In a story called “Out There,” a father ditches his young daughters in the desert, “a place where people come to burn cars, a place where abandoned dogs eat sand or each other," intending for them to find their own way home. It’s a strange rite-of-passage ritual and almost instantly the sisters get separated and lost. Here, as elsewhere, Hunter shows rather than tells. She describes everything, the dull glow of the moon and how one character can only curl up and concentrate on her shoes (because they’re “a fact" and “indisputable”) as the wild dogs close in.

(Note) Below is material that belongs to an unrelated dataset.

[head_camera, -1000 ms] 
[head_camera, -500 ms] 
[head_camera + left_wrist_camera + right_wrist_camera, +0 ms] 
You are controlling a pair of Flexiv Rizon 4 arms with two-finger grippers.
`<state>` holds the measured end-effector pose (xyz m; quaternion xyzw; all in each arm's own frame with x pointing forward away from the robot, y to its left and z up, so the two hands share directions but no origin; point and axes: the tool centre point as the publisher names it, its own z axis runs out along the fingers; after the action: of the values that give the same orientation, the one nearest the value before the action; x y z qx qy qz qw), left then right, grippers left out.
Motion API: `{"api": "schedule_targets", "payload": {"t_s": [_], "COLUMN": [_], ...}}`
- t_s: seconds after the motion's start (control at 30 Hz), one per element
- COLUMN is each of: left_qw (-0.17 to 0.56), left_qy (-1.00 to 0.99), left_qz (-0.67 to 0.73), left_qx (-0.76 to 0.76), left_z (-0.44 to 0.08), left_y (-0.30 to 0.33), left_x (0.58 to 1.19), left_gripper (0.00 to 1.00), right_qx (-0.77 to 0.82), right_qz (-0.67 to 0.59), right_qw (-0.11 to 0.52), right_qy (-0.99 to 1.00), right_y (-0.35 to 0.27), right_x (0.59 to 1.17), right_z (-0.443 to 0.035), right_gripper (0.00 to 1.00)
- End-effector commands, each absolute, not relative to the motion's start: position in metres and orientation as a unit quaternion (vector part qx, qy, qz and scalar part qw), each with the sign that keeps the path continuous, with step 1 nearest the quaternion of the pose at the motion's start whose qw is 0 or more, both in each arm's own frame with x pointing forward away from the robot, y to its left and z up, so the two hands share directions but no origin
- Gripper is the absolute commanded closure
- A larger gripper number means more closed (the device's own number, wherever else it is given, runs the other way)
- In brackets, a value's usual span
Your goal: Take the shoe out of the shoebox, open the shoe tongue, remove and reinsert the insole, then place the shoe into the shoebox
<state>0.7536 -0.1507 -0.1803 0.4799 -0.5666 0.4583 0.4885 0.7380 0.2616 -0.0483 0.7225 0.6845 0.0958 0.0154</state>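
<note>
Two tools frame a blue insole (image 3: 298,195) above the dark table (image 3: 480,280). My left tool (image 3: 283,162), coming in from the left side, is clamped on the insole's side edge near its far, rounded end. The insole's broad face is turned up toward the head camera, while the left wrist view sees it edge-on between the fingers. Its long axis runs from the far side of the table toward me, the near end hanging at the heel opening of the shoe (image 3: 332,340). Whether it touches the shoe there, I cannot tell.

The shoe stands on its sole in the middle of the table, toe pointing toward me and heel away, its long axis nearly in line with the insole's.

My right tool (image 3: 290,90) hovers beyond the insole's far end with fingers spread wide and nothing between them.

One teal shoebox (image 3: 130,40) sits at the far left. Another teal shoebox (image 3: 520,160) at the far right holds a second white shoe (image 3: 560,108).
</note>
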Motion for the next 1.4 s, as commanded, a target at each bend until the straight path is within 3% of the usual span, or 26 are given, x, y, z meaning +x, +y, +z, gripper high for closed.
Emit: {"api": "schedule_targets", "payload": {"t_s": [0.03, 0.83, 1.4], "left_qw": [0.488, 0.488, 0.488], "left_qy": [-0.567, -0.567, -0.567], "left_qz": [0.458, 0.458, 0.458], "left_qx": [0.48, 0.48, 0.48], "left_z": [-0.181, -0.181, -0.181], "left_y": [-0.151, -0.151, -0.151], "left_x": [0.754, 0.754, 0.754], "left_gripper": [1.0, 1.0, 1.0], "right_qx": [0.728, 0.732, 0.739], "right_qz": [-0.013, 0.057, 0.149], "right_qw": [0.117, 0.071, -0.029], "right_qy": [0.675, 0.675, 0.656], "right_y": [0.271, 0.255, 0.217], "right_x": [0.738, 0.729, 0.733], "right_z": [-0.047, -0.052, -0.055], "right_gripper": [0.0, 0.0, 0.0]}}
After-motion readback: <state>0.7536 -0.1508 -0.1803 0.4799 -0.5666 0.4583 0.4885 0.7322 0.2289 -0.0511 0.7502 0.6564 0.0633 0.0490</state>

In addition to her knack for condensing plot structure, Hunter understands economy of language. She selects words carefully in order to maintain the quickness and ferocity of each story. Thus, almost every sentence packs a wallop (ie: “He watched the news, the free movie, the scrambled-porn-channel oil painting.”). Some of the story titles aren’t so evocative (“We,” “Us,” “Let,” “Note") but given the potency of her super-short prose, that's really not an issue.
In one of the collection’s most stirring stories, “The Fence,” a lonely married woman derives specific pleasure from the jolt of an underground electric fence. She routinely ventures to the edge of her property, clutching her dog’s shock collar. When the jolt comes, it’s “a tiny knife, a precise pinch. Like fireworks.” Similarly, you may venture through the high-voltage stories of Daddy’s expecting a shock. What you may not expect is how much you’ll enjoy the experience.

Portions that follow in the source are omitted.